## What you should do
Images are not part of the copy; write out the rest of the data exactly as given.

##### The data

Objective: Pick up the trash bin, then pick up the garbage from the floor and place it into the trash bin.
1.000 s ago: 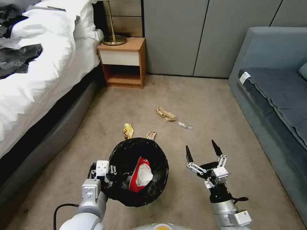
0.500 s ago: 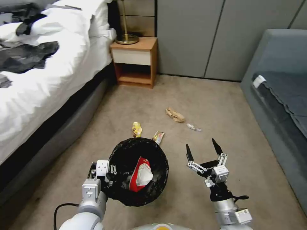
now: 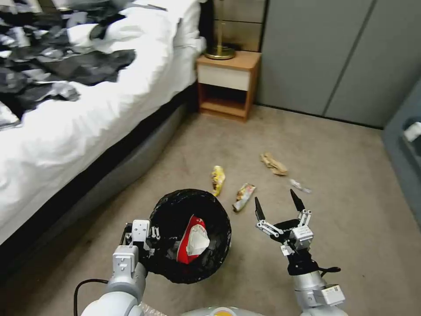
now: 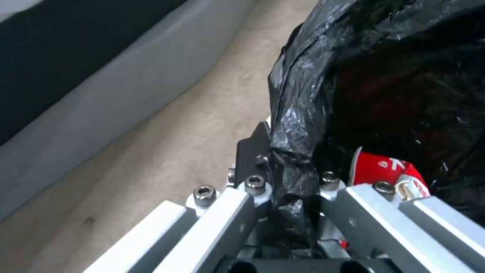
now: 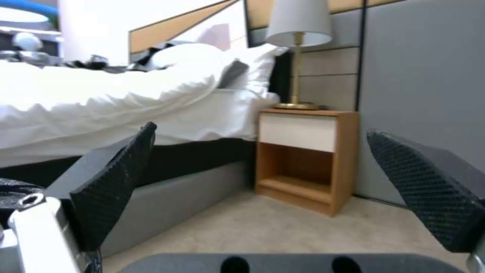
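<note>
The trash bin [image 3: 175, 210], round and lined with a crinkly black bag, hangs low in front of me with my left gripper [image 3: 151, 239] shut on its rim [image 4: 293, 167]. A red-white wrapper [image 3: 191, 239] and white tissue lie inside it. On the carpet beyond it lie a yellow wrapper [image 3: 217, 179], a foil wrapper [image 3: 244, 196], crumpled brown paper [image 3: 273, 163] and a small clear wrapper [image 3: 300, 186]. My right gripper [image 3: 279, 203] hovers open to the right of the bin, close to the foil wrapper, with nothing between its fingers [image 5: 119, 182].
A bed [image 3: 87, 109] with white sheets and dark clothes [image 3: 66, 70] runs along the left. A wooden nightstand [image 3: 228, 83] with a lamp stands at the back wall. A grey sofa edge [image 3: 405, 145] shows at the right. Carpet lies open between them.
The whole head view has swung left, so bed and litter shifted right in the picture. Both arms and the bin keep their places relative to me.
</note>
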`<state>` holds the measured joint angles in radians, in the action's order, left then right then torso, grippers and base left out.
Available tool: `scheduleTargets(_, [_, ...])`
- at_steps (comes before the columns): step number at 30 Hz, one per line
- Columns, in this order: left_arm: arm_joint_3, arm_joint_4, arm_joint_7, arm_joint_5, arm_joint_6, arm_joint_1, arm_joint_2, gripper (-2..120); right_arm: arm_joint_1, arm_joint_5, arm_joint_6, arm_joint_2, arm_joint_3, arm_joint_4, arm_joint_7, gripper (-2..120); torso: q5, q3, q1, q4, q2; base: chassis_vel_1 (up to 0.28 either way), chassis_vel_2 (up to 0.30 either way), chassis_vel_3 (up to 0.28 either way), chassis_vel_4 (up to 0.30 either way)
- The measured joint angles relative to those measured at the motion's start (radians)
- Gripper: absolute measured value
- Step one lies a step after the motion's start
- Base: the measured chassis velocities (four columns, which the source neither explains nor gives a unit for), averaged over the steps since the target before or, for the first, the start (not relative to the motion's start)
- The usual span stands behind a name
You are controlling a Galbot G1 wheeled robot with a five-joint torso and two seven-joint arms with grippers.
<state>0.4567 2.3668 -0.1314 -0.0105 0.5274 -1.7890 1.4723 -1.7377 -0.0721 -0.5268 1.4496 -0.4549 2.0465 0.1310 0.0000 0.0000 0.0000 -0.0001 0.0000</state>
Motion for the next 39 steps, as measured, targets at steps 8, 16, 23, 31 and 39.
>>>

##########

## Finished exercise
Objective: Pick up the trash bin, then pick up the garbage from the floor and place it into the trash bin.
1.000 s ago: 
0.500 s ago: 
now: 
now: 
now: 
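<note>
The trash bin [image 3: 175, 210], round and lined with a crinkly black bag, hangs low in front of me with my left gripper [image 3: 151, 239] shut on its rim [image 4: 293, 167]. A red-white wrapper [image 3: 191, 239] and white tissue lie inside it. On the carpet beyond it lie a yellow wrapper [image 3: 217, 179], a foil wrapper [image 3: 244, 196], crumpled brown paper [image 3: 273, 163] and a small clear wrapper [image 3: 300, 186]. My right gripper [image 3: 279, 203] hovers open to the right of the bin, close to the foil wrapper, with nothing between its fingers [image 5: 119, 182].
A bed [image 3: 87, 109] with white sheets and dark clothes [image 3: 66, 70] runs along the left. A wooden nightstand [image 3: 228, 83] with a lamp stands at the back wall. A grey sofa edge [image 3: 405, 145] shows at the right. Carpet lies open between them.
The whole head view has swung left, so bed and litter shifted right in the picture. Both arms and the bin keep their places relative to me.
</note>
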`<state>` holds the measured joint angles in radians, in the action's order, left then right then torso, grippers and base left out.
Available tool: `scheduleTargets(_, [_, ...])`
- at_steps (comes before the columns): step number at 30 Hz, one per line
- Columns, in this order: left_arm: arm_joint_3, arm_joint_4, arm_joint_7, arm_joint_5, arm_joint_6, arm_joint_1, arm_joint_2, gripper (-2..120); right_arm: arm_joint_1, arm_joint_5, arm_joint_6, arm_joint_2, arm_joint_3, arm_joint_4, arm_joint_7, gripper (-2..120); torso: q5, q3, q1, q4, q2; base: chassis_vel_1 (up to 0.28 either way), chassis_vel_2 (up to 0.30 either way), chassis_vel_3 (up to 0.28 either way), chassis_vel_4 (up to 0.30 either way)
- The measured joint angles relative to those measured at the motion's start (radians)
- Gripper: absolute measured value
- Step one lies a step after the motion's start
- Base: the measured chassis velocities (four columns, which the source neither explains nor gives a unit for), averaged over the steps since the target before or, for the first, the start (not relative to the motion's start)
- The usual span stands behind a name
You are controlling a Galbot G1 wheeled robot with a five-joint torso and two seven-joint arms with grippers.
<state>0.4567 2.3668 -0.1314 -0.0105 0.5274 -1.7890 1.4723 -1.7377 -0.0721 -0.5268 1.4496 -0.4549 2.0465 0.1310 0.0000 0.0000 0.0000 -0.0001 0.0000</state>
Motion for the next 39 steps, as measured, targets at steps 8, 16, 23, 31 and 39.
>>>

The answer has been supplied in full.